79 Surrogate Variable Analysis

The surrogate variable analysis (SVA) model combines the many responses model with the latent variable model introduced above:

\[ {\boldsymbol{Y}}_{m \times n} = {\boldsymbol{B}}_{m \times d} {\boldsymbol{X}}_{d \times n} + {\boldsymbol{\Phi}}_{m \times r} {\boldsymbol{Z}}_{r \times n} + {\boldsymbol{E}}_{m \times n} \]

where \(m \gg n > d + r\).

Here, only \({\boldsymbol{Y}}\) and \({\boldsymbol{X}}\) are observed, so we must combine many regressors model fitting techniques with latent variable estimation.

The variables \({\boldsymbol{Z}}\) are called surrogate variables for what would be a complete model of all systematic variation.

79.1 Procedure

The main challenge is that the row spaces of \({\boldsymbol{X}}\) and \({\boldsymbol{Z}}\) may overlap. Even when \({\boldsymbol{X}}\) is the result of a randomized experiment, there will be a high probability that the row spaces of \({\boldsymbol{X}}\) and \({\boldsymbol{Z}}\) have some overlap.

Therefore, one cannot simply estimate \({\boldsymbol{Z}}\) by applying a latent variable esitmation method on the residuals \({\boldsymbol{Y}}- \hat{{\boldsymbol{B}}} {\boldsymbol{X}}\) or on the observed response data \({\boldsymbol{Y}}\). In the former case, we will only estimate \({\boldsymbol{Z}}\) in the space orthogonal to \(\hat{{\boldsymbol{B}}} {\boldsymbol{X}}\). In the latter case, the estimate of \({\boldsymbol{Z}}\) may modify the signal we can estimate in \({\boldsymbol{B}}{\boldsymbol{X}}\).

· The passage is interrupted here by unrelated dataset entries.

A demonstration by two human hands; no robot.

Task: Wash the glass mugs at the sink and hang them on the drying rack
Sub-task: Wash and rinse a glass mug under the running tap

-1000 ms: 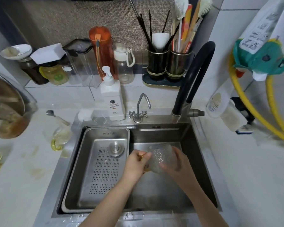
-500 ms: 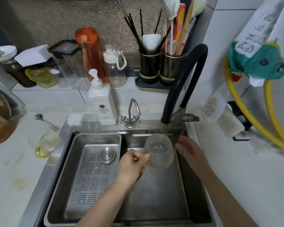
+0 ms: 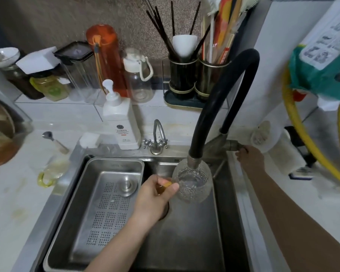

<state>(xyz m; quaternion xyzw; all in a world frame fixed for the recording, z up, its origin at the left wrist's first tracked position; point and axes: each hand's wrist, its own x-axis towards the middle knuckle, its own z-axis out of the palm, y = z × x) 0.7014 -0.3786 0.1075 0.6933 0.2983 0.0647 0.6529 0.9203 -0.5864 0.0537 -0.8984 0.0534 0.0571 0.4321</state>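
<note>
Change: our right hand [image 3: 248, 157] has left the mug [image 3: 192, 182] and now grips the tap lever [image 3: 235, 145]; water runs into the mug, held under the spout [image 3: 193, 160] over the sink [image 3: 186, 242]. We judge rinsing begun.

Left hand [image 3: 155, 195]: pinching the amber handle [image 3: 165, 186].

Count: mugs, two; second mug [image 3: 52, 171] on the counter. Taps, two. Drain tray [image 3: 98, 203], one. Soap bottle [image 3: 121, 122], one. Rack not seen.
</note>
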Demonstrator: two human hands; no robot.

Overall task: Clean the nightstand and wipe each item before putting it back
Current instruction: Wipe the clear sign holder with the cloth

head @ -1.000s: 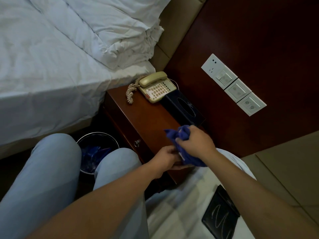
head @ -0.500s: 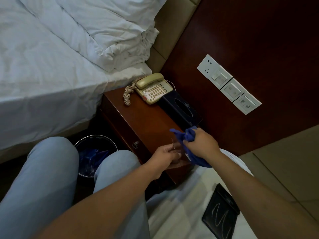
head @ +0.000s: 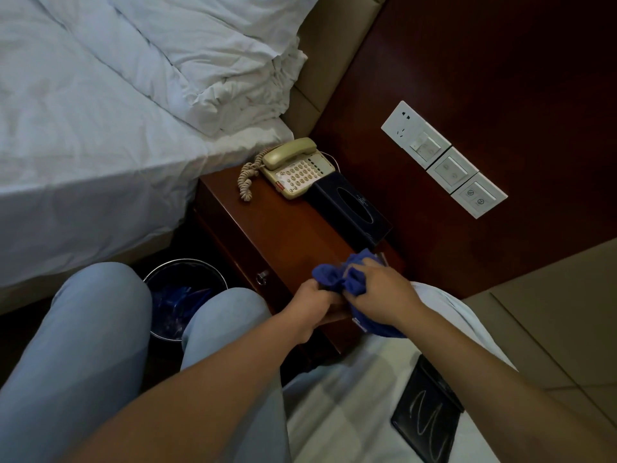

A recent method, takes an EM approach to esitmating \({\boldsymbol{Z}}\) in the model

\[ {\boldsymbol{Y}}_{m \times n} = {\boldsymbol{B}}_{m \times d} {\boldsymbol{X}}_{d \times n} + {\boldsymbol{\Phi}}_{m \times r} {\boldsymbol{Z}}_{r \times n} + {\boldsymbol{E}}_{m \times n}. \]

It is shown to be necessary to penalize the likelihood in the estimation of \({\boldsymbol{B}}\) — i.e., form shrinkage estimates of \({\boldsymbol{B}}\) — in order to properly balance the row spaces of \({\boldsymbol{X}}\) and \({\boldsymbol{Z}}\).

The regularized EM algorithm, called cross-dimensonal inference (CDI) iterates between

  1. Estimate \({\boldsymbol{Z}}\) from \({\boldsymbol{Y}}- \hat{{\boldsymbol{B}}}^{\text{Reg}} {\boldsymbol{X}}\)
  2. Estimate \({\boldsymbol{B}}\) from \({\boldsymbol{Y}}- \hat{{\boldsymbol{\Phi}}} \hat{{\boldsymbol{Z}}}\)

where \(\hat{{\boldsymbol{B}}}^{\text{Reg}}\) is a regularized or shrunken estimate of \({\boldsymbol{B}}\).

It can be shown that when the regularization can be represented by a prior distribution on \({\boldsymbol{B}}\) then this algorithm achieves the MAP.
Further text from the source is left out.